The Importance of Thinking About Performance: Dismissing performance concerns until later often creates flat profiles where slowness is everywhere, making optimization difficult. Choose faster alternatives when they don't significantly impact readability.
Estimation: Use back-of-the-envelope calculations with known operation costs (L1 cache ~0.5ns, main memory ~50ns, SSD read 4KB ~20µs, disk seek ~5ms) to compare design alternatives before implementation.
Measurement: Profiling is essential before making improvements.
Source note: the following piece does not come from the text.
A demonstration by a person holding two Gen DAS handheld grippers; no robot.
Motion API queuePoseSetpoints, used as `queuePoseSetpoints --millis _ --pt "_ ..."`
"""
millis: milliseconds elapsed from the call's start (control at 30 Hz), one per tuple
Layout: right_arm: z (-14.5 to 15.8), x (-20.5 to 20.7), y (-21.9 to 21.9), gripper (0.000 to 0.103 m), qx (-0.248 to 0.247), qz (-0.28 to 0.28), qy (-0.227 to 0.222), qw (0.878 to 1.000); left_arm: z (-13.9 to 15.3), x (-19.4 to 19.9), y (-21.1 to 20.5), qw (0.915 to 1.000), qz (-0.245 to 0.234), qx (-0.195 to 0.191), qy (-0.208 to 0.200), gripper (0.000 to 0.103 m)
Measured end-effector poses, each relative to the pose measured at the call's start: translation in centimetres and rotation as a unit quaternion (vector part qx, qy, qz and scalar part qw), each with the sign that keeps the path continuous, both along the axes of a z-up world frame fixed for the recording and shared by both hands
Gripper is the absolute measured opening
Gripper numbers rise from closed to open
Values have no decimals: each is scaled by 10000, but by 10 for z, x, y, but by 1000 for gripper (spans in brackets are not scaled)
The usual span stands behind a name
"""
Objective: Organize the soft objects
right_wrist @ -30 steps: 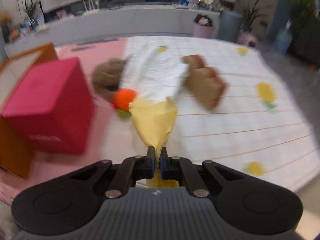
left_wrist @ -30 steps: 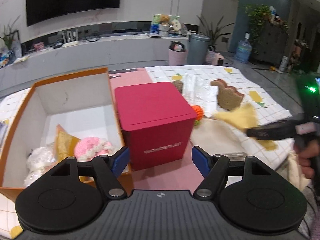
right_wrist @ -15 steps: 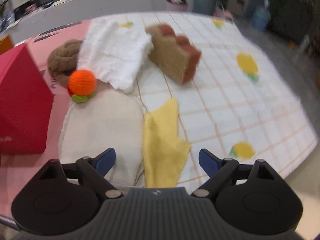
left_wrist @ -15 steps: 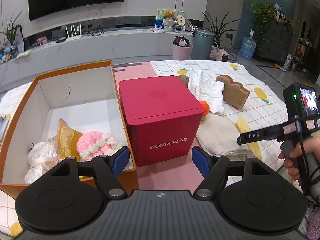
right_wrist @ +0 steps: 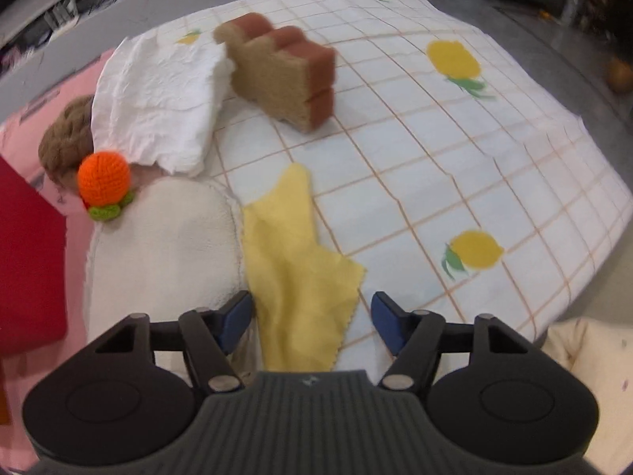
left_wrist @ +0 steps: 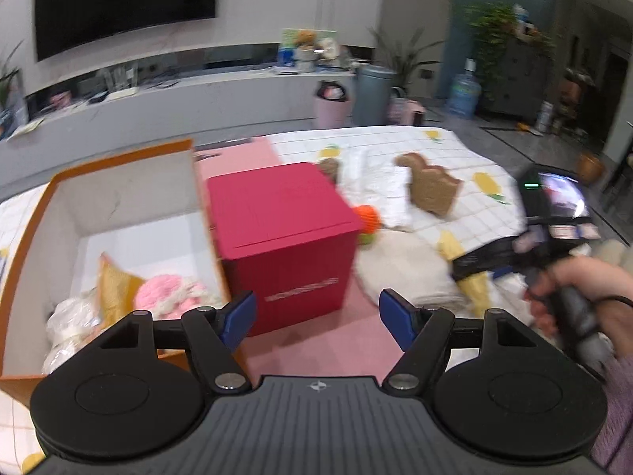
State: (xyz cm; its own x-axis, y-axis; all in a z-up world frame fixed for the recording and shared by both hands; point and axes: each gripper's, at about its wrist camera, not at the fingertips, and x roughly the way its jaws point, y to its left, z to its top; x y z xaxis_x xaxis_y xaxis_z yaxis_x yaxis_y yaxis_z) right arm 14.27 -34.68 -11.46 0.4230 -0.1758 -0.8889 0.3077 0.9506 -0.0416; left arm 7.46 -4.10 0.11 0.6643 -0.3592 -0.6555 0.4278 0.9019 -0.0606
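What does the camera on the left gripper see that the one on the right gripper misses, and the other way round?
Only the left wrist view shows the orange cardboard box holding a pink crocheted toy, the television, and the right gripper in the person's hand.

Only the right wrist view shows the brown knitted item clearly, and the yellow cloth's full outline.

Both show the red box, orange crocheted fruit, white cloth, brown sponge and cream pad.

The right tool (right_wrist: 312, 318) hangs with its jaws spread above the yellow cloth (right_wrist: 296, 273). A cream pad (right_wrist: 166, 249) lies touching the cloth's left edge.
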Motion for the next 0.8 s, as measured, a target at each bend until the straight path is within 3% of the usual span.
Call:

Use tools like pprof and perf, write microbenchmarks, and gather hardware performance counter data to identify hotspots.
- When profiles are flat, pursue many small optimizations, look for structural changes, or reduce allocations.
API Considerations: Design APIs that enable performance—bulk operations reduce boundary crossings, view types avoid copying, pre-allocated arguments prevent redundant work, and thread-compatible types avoid unnecessary synchronization overhead.
Algorithmic Improvements: The most critical opportunities come from better algorithms—replacing O(N²) with O(N log N), using hash tables for O(1) lookups instead of O(log N) sorted structures, and avoiding exponential behavior.
Better Memory Representation: Use compact data structures, careful field ordering, indices instead of pointers, batched/inlined storage, and bit vectors instead of sets to reduce cache footprint and memory usage.
Reduce Allocations: Avoid unnecessary allocations, pre-size containers with reserve/resize, prefer moving over copying, and reuse temporary objects by hoisting declarations outside loops.

Takeaways

Jeff Dean and Sanjay Ghemawat created this guide drawing from decades of Google performance work. The key insight is that ignoring performance during development creates diffuse slowness that's harder to fix than building performance awareness into code from the start.

We should not pass up our opportunities in that critical 3%.